-- WHAT IS BEING ASKED --
Every line in the data below that includes "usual" belongs in the answer, copied as it stands.

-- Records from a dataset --
════════

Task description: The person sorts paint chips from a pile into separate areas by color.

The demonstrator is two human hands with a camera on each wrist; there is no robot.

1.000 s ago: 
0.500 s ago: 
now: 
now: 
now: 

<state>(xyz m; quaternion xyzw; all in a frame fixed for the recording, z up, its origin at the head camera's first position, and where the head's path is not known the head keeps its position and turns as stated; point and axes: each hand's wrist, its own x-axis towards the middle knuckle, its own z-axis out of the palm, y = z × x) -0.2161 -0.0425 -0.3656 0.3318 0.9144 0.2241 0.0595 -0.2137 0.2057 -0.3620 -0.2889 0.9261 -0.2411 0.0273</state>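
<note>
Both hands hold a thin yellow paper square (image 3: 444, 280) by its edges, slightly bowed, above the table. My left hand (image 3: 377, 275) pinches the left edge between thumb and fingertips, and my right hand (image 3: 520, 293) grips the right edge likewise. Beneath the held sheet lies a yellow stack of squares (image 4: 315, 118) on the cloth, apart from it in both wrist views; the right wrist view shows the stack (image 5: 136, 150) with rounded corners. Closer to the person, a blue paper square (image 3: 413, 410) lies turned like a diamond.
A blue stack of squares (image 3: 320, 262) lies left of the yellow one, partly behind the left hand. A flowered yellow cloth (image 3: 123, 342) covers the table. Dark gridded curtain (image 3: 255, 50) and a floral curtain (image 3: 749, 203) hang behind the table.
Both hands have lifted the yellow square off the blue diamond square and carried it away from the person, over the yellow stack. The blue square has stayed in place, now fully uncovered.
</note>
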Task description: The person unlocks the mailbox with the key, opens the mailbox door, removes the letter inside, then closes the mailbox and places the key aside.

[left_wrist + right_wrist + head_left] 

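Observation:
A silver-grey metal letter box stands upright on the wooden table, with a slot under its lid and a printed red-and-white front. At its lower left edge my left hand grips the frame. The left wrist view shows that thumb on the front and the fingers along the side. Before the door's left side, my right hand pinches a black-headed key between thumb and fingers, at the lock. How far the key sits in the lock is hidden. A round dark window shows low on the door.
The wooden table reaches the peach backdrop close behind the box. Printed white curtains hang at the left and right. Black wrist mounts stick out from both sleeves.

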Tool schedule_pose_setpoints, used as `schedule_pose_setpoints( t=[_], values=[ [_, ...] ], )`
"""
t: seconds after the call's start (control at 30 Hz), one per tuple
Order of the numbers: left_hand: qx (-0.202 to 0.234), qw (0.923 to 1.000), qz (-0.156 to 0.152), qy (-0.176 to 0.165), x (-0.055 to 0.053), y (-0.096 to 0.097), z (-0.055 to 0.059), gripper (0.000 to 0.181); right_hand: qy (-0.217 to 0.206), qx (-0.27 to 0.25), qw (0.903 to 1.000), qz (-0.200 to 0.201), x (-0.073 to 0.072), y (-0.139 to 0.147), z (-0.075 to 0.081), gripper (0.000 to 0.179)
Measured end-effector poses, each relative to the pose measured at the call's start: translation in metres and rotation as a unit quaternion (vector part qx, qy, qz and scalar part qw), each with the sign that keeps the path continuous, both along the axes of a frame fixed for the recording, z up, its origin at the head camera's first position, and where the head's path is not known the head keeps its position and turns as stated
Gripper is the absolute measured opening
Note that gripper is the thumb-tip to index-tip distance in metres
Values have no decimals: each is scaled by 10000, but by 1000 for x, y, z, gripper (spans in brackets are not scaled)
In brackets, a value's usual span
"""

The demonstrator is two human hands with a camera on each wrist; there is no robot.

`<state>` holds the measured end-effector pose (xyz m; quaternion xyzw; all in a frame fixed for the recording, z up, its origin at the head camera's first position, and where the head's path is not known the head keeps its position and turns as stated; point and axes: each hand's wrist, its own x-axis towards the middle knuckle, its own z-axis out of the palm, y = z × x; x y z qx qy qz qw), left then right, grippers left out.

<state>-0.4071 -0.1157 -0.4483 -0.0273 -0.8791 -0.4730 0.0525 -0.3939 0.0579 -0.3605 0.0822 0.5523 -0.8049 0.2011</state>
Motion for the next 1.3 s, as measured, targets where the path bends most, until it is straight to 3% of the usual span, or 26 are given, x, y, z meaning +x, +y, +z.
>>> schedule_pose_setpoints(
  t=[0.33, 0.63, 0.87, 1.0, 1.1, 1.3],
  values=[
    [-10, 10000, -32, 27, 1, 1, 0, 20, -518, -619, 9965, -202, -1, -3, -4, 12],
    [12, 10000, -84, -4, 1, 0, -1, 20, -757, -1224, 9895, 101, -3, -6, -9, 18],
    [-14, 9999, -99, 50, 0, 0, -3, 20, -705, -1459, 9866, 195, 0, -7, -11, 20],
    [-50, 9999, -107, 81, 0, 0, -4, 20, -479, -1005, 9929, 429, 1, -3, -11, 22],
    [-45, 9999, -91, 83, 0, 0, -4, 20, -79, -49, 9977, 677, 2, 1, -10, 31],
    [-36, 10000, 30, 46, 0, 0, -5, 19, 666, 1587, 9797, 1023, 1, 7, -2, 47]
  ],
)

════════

-- EXPECTED OUTPUT --
In brackets, a value's usual span
Motion for the next 1.3 s, as measured, targets where the path bends most, until it is straight to 3% of the usual span, or 26 are given, x, y, z meaning +x, +y, +z.

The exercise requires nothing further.